[hobbit] Client interval question

Tue Dec 13 18:24:54 CET 2005

> On Mon, Dec 12, 2005 at 01:12:20PM -0600, Jeff Newman wrote:
>>
>> I wanted to move from a 5 minute interval on all my clients to a 1  
>> minute
>> interval.
>>

In all my years of Systems Administration, things that run every  
minute all the time usually end up being a "Bad Idea".

How will a smaller sampling period improve the service you provide?

>> the script is "vmstat 300 2" So do I need to update that to  
>> reflect 1 minute
>> as well (i.e. vmstat 60 2)?
>> Or is this by design? Are there others that might need to change  
>> that I
>> don't know about? Is the way I am going about this wrong?
>
> That's an interesting question :-)
>

My job requires data be useful, not just interesting.  That is not to  
say there aren't jobs were useful is good enough.

> The graph DB's that vmstat feeds data into (the RRD files) are
> constructed in such a way that a 5-minute interval is what makes
> sense. So running them with anything else really just a waste of
> ressources.

With the stock larrd/hobbit RRD definitions you are correct.  He'll  
only use one of the five, and whine about the timestamp of the other  
four.

>
> (I do have a patch here from a user that would allow you to configure
> the RRD files for different data-collection frequencies, but that has
> not been merged yet - primarily due to me being overloaded).

The design goal of larrd, (I can't speak for Henrik and hobbit/RRD)  
was capacity planning and trending.  5m samples are  more than  
adequate for that activity.

IMO, sampling at a high frequency implies real-time performance  
analysis, and I've always felt that outside the scope of capacity  
planning and trending.  EG. We don't run sendmail in debug all the  
time . . . .

All that being said, those long term trends are very helpful for  
problem resolution.  One can compare a single 5m sample against an  
aggregate of 5m samples and determine if things are 'normal'.  But  
the art of comparing all the activity within a single 5m sample for  
normal is very very difficult.

>
> So no - you shouldn't change that vmstat command. But it is bad design
> on my part to assume that the client polling period would always be
> 5 minutes - it's perfectly valid to run the client checks differently.
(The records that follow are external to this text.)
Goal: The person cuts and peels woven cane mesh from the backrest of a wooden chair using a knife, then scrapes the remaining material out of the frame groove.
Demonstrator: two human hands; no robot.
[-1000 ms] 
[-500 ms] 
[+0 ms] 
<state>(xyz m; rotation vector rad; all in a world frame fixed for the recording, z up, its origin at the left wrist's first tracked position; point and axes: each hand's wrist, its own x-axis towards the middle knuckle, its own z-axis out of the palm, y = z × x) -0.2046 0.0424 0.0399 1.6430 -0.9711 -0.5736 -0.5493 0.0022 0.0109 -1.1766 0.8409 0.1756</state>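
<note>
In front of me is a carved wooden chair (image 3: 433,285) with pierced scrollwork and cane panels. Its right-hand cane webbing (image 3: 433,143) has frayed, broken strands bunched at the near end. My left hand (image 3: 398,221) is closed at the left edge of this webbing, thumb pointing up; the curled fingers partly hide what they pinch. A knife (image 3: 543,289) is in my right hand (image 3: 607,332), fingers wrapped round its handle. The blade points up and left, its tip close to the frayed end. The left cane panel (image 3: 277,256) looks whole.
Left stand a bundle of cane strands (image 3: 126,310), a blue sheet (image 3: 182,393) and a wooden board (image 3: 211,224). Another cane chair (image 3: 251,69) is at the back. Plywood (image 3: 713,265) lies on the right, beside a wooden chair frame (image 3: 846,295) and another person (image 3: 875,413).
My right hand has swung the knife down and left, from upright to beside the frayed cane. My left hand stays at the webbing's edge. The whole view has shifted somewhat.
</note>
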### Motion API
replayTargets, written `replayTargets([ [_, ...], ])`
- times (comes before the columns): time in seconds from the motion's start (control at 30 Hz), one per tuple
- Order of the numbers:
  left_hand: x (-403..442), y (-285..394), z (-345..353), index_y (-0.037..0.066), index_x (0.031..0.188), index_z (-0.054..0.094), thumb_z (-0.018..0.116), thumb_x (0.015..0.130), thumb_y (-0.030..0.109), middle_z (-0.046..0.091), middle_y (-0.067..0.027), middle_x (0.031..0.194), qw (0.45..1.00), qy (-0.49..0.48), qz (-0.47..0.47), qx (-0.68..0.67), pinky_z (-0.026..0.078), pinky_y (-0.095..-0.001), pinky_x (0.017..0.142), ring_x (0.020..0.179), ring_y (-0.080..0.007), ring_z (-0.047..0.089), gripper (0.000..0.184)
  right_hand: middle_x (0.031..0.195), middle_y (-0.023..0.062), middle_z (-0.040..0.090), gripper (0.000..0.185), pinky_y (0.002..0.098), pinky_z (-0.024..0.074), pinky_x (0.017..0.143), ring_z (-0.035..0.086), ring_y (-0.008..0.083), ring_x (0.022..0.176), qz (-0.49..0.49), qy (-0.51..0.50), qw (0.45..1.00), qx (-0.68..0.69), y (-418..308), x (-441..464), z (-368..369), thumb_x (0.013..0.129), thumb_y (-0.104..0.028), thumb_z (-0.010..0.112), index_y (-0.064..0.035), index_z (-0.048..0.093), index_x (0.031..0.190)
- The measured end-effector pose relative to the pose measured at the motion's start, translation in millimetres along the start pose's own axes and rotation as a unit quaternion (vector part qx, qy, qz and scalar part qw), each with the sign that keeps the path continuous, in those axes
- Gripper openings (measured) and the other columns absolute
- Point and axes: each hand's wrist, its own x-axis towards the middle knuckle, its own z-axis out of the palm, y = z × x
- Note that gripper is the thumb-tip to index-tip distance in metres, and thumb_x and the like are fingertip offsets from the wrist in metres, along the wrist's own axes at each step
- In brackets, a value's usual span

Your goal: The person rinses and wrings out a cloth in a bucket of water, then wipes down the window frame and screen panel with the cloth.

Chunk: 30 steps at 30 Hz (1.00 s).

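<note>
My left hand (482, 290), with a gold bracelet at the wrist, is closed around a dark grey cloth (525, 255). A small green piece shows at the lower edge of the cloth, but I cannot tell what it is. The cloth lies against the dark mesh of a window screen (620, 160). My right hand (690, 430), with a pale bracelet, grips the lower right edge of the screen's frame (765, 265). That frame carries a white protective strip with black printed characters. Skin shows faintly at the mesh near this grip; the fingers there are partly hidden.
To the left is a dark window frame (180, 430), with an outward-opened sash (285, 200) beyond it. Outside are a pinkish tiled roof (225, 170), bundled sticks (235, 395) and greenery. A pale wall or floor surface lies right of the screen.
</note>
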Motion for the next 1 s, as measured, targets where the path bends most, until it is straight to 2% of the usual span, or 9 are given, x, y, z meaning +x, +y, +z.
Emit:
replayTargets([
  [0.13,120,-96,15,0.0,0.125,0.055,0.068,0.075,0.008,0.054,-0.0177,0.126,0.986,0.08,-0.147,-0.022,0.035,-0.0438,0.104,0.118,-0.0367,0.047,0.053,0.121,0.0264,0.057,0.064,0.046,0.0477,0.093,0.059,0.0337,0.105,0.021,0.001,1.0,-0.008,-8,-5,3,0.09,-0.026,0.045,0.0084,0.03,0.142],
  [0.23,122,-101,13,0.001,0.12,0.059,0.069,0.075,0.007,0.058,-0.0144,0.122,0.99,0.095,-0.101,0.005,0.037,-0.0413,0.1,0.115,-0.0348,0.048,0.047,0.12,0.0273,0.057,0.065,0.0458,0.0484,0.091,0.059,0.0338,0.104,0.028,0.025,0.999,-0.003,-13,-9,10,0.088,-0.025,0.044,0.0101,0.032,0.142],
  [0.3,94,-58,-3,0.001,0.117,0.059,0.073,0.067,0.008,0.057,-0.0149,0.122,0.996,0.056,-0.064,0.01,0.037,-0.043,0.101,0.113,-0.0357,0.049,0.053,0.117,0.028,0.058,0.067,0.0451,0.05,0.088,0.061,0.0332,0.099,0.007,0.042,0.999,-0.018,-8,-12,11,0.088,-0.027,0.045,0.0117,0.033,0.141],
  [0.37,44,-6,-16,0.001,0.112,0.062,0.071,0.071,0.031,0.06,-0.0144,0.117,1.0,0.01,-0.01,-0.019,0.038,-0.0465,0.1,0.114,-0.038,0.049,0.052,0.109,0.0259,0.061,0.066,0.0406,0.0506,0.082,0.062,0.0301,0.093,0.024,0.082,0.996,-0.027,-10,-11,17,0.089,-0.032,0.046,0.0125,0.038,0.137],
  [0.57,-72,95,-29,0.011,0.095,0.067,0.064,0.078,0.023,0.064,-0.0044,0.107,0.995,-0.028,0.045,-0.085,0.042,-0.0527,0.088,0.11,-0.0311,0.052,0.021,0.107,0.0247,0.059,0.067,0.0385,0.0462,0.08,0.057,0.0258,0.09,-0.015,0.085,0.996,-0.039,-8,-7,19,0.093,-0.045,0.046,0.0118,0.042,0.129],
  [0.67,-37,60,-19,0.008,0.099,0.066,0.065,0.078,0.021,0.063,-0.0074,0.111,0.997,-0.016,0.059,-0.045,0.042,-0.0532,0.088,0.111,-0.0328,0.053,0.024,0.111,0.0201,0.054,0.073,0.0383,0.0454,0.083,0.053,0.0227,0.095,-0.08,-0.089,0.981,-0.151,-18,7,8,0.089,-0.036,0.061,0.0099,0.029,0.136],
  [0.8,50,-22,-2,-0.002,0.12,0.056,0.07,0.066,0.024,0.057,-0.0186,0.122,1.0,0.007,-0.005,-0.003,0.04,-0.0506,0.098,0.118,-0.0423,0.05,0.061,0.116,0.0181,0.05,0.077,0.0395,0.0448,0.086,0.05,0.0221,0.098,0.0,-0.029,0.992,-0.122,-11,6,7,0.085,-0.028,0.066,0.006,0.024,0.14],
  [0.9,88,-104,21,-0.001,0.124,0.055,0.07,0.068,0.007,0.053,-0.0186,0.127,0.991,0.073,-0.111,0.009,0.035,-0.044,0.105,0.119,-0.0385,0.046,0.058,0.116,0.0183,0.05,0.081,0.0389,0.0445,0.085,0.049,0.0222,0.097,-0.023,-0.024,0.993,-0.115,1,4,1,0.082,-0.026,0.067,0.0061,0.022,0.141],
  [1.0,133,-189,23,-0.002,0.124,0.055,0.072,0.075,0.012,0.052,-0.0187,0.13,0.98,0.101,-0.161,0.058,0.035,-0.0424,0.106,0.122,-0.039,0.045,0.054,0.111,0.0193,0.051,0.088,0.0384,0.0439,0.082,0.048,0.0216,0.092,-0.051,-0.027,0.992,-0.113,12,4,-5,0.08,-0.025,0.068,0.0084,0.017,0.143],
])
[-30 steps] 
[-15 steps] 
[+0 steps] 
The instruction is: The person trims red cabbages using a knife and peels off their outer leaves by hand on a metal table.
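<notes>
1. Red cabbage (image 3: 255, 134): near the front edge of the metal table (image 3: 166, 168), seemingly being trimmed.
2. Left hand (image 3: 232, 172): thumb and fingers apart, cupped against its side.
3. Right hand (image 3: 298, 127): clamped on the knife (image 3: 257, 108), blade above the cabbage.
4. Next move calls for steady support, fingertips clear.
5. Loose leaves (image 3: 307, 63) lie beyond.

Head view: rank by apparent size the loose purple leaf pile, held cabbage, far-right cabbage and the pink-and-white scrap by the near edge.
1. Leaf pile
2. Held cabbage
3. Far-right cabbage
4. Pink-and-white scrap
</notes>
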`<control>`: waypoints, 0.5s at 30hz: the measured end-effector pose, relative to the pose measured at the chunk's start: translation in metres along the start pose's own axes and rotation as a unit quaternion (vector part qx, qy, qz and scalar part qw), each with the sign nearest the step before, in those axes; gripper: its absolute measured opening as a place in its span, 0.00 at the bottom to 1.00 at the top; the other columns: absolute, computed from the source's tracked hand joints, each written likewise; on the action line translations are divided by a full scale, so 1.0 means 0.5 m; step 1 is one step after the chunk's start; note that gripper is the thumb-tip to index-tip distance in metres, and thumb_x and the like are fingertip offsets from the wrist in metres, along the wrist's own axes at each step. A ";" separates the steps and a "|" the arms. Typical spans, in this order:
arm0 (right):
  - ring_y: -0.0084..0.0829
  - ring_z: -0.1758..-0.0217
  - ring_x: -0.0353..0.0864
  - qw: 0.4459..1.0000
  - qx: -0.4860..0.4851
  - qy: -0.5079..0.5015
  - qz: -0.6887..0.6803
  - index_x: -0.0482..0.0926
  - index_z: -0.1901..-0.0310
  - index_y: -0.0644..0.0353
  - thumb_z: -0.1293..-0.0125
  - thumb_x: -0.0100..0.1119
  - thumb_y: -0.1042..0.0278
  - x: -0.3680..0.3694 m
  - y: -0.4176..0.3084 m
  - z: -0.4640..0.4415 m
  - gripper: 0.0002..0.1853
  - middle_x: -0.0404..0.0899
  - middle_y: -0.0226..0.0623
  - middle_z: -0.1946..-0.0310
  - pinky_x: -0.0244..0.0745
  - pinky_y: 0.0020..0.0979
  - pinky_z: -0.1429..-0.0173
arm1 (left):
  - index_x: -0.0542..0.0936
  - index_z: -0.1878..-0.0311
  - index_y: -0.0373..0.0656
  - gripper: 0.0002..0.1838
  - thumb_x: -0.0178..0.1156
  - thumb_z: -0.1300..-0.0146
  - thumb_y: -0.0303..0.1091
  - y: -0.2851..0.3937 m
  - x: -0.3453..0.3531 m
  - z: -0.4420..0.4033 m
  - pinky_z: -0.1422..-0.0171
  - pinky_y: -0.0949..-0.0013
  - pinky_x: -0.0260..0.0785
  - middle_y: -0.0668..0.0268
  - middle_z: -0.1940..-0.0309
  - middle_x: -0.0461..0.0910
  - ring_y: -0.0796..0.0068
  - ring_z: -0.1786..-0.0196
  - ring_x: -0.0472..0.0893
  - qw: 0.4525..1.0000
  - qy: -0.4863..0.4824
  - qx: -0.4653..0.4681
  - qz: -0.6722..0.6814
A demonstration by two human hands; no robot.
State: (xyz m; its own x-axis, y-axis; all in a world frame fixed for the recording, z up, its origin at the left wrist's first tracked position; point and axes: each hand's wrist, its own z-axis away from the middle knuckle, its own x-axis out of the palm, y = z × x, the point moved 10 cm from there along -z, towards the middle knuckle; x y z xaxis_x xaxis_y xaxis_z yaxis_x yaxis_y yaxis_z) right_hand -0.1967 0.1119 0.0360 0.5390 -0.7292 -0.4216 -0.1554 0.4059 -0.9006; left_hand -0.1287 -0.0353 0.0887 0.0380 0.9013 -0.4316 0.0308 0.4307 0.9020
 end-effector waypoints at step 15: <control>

That's my design you inherited and because of the complexity of the  
parts, I think it is a very solid design.  To become flexible enough  
to handle different sampling rates, the server would need to know the  
frequency of the tests.  And then changing the RRD in the future is  
'almost' impossible (very difficult at the least).  And I've never  
seen what happens to 1.5 years of data when you start messing with  
the RRD.

In the end, I think you'd get the worst of both worlds.

> I'll think about what's the most sensible solution. It probably  
> would be
> to only start the vmstat command if one isn't running; that does  
> assume
> that you will run the client scripts *at least once* every 5 minutes.
>

I disagree.  If real-time performance analysis is needed, I would  
pick other tools --  "vmstat 5"  works for me;)  Or construct/fork  
the client agent specifically designed for such a task, and run it on  
an as-needed basis.

Then try and decide for real time perf analysis if the sampling rate  
should be 5s or 1m ;)

scott